:: EXERCISE DESCRIPTION ::
Filter the entries for the word "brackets". Copy each line that has it.

:: GIVEN RECORDS ::

────────

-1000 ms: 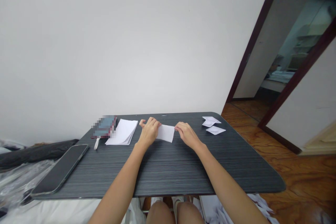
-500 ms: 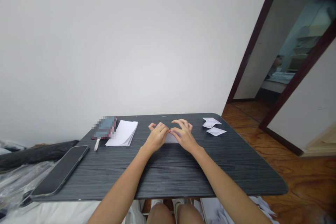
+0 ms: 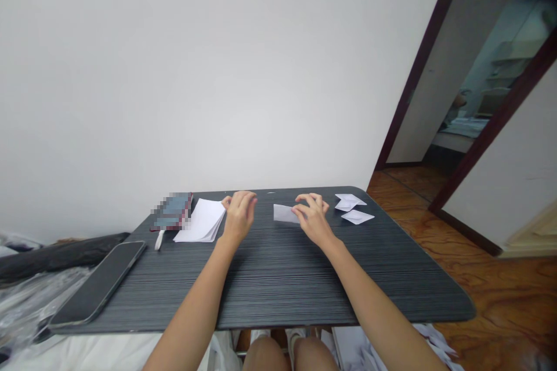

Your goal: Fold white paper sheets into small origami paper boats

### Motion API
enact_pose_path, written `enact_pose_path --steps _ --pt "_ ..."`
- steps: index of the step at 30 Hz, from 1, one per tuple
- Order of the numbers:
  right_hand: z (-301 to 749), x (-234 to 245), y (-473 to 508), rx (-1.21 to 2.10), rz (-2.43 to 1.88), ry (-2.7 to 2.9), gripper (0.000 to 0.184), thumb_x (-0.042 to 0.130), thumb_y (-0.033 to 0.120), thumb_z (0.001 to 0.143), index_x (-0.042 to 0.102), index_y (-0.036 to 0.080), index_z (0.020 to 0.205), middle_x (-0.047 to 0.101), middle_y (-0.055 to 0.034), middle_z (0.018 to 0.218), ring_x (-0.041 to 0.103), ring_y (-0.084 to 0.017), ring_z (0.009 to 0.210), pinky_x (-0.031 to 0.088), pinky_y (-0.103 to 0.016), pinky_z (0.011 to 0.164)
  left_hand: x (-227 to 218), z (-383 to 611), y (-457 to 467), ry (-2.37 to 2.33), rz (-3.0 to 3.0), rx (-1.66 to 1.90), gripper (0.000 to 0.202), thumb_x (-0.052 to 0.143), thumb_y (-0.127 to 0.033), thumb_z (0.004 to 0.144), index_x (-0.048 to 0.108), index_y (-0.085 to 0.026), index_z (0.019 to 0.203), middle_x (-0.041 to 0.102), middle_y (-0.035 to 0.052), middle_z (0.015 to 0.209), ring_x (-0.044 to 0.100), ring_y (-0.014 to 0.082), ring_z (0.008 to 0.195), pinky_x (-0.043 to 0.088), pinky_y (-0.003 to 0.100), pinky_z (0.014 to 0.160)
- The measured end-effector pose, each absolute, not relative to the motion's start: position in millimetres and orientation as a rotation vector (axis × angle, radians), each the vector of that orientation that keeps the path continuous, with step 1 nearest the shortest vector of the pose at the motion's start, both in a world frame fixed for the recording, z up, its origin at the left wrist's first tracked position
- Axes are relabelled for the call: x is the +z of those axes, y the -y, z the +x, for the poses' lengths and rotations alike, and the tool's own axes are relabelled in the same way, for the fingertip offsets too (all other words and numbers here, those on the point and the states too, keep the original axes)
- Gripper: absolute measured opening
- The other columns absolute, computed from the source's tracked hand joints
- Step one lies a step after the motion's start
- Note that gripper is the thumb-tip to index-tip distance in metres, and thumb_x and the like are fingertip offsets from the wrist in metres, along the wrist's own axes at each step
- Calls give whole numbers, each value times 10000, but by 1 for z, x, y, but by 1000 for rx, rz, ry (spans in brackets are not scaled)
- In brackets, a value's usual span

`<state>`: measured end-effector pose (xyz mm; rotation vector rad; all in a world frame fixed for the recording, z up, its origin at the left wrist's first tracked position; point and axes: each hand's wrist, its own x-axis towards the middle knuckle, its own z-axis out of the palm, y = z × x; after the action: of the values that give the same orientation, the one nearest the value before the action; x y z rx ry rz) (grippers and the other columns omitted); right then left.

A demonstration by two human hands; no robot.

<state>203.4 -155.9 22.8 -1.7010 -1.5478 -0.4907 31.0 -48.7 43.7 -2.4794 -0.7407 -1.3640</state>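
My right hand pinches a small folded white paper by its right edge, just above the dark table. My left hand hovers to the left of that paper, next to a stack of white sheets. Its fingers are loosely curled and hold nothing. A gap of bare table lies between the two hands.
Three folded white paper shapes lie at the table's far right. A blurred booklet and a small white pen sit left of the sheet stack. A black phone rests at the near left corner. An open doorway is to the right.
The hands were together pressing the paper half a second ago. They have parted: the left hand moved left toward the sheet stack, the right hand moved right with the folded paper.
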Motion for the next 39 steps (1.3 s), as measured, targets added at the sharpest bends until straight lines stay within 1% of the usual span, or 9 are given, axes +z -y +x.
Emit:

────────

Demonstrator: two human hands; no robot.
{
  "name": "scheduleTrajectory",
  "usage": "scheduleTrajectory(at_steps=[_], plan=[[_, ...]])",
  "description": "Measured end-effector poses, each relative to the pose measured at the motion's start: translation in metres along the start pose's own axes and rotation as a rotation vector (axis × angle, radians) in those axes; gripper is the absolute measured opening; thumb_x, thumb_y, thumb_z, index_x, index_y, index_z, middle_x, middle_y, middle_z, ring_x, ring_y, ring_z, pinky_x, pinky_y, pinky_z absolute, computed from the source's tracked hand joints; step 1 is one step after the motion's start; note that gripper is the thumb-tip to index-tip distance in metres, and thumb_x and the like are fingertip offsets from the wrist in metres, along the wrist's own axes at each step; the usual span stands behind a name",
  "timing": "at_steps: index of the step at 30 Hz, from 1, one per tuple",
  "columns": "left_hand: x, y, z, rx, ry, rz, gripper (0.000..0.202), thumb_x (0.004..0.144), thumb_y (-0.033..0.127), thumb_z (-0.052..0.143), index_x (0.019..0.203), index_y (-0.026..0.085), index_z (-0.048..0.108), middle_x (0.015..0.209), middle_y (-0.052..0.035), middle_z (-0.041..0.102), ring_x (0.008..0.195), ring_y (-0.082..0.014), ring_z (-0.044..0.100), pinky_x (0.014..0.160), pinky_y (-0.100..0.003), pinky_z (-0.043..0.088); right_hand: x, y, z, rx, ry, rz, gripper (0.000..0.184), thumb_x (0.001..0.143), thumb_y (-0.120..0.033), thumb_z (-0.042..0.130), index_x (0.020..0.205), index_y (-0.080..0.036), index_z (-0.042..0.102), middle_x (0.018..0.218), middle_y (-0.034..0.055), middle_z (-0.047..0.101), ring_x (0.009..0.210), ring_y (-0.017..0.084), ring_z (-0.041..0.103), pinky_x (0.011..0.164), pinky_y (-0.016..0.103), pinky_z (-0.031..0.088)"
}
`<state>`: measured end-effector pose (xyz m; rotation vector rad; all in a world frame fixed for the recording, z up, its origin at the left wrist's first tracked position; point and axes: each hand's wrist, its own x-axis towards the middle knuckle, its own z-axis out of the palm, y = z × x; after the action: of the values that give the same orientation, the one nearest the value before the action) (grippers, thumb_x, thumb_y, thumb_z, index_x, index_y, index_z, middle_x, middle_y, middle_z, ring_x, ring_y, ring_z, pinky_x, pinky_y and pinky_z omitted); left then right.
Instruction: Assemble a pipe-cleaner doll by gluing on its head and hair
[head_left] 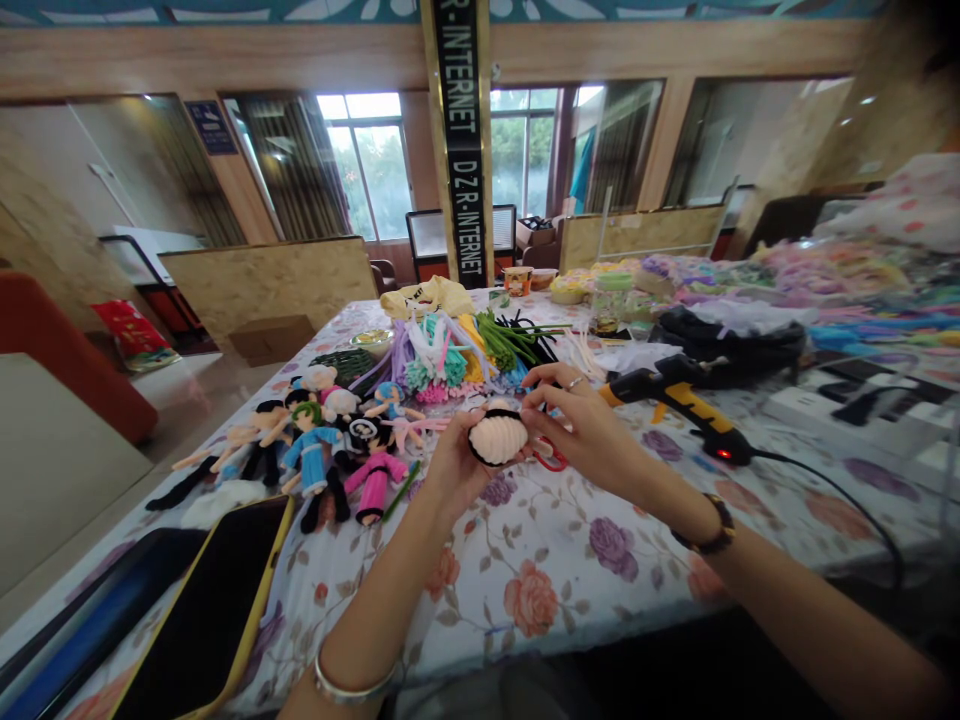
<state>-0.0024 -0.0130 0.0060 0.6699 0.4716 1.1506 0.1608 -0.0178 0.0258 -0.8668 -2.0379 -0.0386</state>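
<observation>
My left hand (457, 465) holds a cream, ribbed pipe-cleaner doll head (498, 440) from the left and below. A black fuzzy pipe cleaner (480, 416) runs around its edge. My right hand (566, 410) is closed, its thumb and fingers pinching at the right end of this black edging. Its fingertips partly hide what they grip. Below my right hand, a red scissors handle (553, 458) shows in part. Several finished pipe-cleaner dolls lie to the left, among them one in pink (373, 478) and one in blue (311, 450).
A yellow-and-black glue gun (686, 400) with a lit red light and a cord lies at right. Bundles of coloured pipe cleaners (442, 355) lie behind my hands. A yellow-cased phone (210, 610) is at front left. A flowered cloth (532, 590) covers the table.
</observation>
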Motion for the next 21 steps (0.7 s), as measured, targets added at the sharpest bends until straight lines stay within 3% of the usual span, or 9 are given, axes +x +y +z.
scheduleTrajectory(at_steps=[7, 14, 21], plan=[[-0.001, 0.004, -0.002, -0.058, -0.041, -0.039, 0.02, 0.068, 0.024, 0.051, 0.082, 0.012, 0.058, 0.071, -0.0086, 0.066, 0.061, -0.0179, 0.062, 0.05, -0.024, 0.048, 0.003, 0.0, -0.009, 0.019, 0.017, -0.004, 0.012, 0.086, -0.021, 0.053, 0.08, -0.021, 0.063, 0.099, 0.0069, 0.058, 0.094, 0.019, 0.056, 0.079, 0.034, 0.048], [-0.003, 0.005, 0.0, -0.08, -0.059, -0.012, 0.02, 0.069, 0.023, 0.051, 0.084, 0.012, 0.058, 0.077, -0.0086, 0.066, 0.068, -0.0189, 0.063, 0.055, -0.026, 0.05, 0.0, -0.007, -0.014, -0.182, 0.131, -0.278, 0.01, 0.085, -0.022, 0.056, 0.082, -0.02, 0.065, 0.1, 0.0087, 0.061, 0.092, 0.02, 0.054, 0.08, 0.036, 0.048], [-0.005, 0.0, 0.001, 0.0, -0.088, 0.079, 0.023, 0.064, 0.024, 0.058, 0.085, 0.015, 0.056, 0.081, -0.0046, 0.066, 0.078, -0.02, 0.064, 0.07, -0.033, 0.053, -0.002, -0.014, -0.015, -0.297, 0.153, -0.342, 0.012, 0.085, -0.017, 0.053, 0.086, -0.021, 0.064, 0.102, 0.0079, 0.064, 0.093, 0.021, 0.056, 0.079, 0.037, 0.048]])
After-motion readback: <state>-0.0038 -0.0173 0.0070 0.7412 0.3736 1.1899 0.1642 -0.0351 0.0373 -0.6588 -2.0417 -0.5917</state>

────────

:: TASK RESULT ::
- Calls give whole numbers, each value times 10000, but by 1 for z, x, y, but by 1000 for rx, rz, ry (spans in brackets are not scaled)
- In brackets, a value's usual span

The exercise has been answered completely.